Published at 01 Oct 2020
Published at 01 Oct 2020
Tutored incontra Margherita, Creative Copywriter in Publicis

Tutored incontra Margherita, Creative Copywriter in Publicis


Italia, USA e Germania: ecco dove il lavoro e la formazione hanno portato Margherita Teodori negli ultimi anni.


Tutored è il punto di incontro tra studenti, giovani laureati e aziende. All’interno della nostra piattaforma, i membri hanno la possibilità di scoprire gli sbocchi lavorativi in base al loro percorso di studi, conoscere grandi aziende e candidarsi alle numerose opportunità di stage, lavoro e graduate program.
La nostra community è formata da giovani uniti dall'ambizione. Su Tutored, raccontiamo le loro storie ed esperienze, con l'obiettivo di ispirare i più giovani e dare un'idea concreta del mondo del lavoro.

 

In quale università hai studiato e quale percorso di studi hai scelto?

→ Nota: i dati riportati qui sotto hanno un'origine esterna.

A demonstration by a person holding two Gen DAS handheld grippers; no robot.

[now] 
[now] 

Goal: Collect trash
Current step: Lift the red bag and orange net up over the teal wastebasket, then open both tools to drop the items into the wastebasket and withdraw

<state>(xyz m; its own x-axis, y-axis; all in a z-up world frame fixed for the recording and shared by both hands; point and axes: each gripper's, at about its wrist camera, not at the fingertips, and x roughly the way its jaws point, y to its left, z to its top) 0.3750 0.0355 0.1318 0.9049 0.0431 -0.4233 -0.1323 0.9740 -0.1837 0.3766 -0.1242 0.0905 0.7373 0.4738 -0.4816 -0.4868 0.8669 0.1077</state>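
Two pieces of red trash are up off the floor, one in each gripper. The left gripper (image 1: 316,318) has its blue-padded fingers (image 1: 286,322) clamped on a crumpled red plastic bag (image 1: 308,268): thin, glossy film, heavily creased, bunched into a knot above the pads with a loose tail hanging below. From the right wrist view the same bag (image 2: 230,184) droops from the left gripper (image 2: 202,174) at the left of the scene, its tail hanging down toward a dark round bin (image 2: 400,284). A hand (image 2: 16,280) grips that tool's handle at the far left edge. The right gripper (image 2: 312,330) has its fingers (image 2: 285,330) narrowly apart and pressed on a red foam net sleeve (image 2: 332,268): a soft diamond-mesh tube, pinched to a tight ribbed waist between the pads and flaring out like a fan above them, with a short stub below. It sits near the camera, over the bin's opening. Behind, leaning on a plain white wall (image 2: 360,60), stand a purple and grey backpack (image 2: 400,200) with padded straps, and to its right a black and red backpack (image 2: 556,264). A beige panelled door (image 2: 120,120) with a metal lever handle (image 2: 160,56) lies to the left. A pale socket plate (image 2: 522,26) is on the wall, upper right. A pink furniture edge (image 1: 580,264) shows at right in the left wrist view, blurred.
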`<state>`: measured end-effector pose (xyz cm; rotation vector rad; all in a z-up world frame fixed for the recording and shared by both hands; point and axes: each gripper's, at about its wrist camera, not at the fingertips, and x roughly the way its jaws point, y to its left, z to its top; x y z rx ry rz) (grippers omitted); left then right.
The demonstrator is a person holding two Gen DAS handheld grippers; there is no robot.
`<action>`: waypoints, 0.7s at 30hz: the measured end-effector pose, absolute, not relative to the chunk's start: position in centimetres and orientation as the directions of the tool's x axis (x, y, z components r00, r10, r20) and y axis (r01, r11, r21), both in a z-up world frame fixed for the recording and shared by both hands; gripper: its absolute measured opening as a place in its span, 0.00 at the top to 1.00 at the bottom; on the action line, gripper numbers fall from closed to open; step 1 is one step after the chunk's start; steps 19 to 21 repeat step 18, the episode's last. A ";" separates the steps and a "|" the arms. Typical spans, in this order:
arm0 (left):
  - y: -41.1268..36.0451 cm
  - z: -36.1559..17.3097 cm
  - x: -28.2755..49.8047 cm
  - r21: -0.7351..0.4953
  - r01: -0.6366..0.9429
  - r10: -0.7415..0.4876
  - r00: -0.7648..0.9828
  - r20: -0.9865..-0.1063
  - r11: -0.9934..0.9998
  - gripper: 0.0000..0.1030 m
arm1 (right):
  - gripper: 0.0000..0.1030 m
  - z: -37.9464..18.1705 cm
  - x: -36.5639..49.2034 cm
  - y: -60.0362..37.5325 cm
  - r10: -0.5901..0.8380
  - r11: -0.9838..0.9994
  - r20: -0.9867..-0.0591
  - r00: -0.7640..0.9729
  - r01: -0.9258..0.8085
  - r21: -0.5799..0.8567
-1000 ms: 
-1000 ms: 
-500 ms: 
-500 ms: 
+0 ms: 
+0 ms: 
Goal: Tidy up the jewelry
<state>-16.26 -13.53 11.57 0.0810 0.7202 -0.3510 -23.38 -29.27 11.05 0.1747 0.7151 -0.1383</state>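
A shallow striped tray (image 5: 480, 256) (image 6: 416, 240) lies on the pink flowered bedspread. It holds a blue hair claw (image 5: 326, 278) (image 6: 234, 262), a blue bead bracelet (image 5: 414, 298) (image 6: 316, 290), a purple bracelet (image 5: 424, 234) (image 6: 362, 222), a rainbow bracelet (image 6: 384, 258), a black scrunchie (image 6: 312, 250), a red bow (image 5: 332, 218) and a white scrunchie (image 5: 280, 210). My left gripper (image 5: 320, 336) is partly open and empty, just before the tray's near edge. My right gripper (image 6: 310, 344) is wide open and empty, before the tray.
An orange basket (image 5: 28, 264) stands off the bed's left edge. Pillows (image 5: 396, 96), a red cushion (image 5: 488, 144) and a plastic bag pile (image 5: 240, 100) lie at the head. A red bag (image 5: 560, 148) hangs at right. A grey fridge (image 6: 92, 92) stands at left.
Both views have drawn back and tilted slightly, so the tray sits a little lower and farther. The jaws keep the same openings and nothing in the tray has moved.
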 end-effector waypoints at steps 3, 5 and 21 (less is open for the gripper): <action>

Mi sono laureata in Filologia moderna all’Università di Roma La Sapienza. Mentre ho scritto la tesi alla Jagiellonian University di Cracovia. 

Diciamo che è sempre stata molto chiara in me una propensione verso le materie umanistiche. Propensione dettata anche da una forte passione per la scrittura e le lettere in generale. 

Quello che invece non avevo molto chiaro, all’età di diciott’anni, era l’ampia offerta formativa in Italia e fuori. Sono molto critica quando ricordo l’orientamento che mi/ci è stato fatto nell’ultimo anno di liceo: le università che ci sono state presentate non erano niente di più delle tradizionali, quali medicina, giurisprudenza, ingegneria, economia e lettere. 

Se dovessi dare un consiglio ai ragazzi che si preparano a scegliere l’università oggi – direi loro di fare tanta ricerca, di approfondire, di chiedere a studenti ed ex studenti che hanno intrapreso quel percorso di studi, e fare dunque una scelta più consapevole, non solo sulla base di una propensione, ma anche sulla base delle possibilità lavorative che quel percorso di studi può aprirti. 

Io non l’ho fatto. E credendo che la mia scelta potesse muoversi solo sulla base di cinque o sei facoltà, ho semplicemente scelto quella che ho pensato fosse più affine alla mia passione, escludendo, o meglio, non prendendo proprio in considerazione, per mancata conoscenza, corsi, scuole, facoltà che mi avrebbero piuttosto portata in modo più diretto verso quella carriera che ho poi scelto. 

Durante la magistrale decisi di intraprendere parallelamente la carriera giornalistica ed iniziai a scrivere per diverse testate. Cosa che poi, da allora, non ho mai smesso di fare. In concomitanza con la fine degli anni universitari mi iscrivo dunque all’Albo dei giornalisti pubblicisti, aprendomi alla possibilità di diventare una giornalista professionista. 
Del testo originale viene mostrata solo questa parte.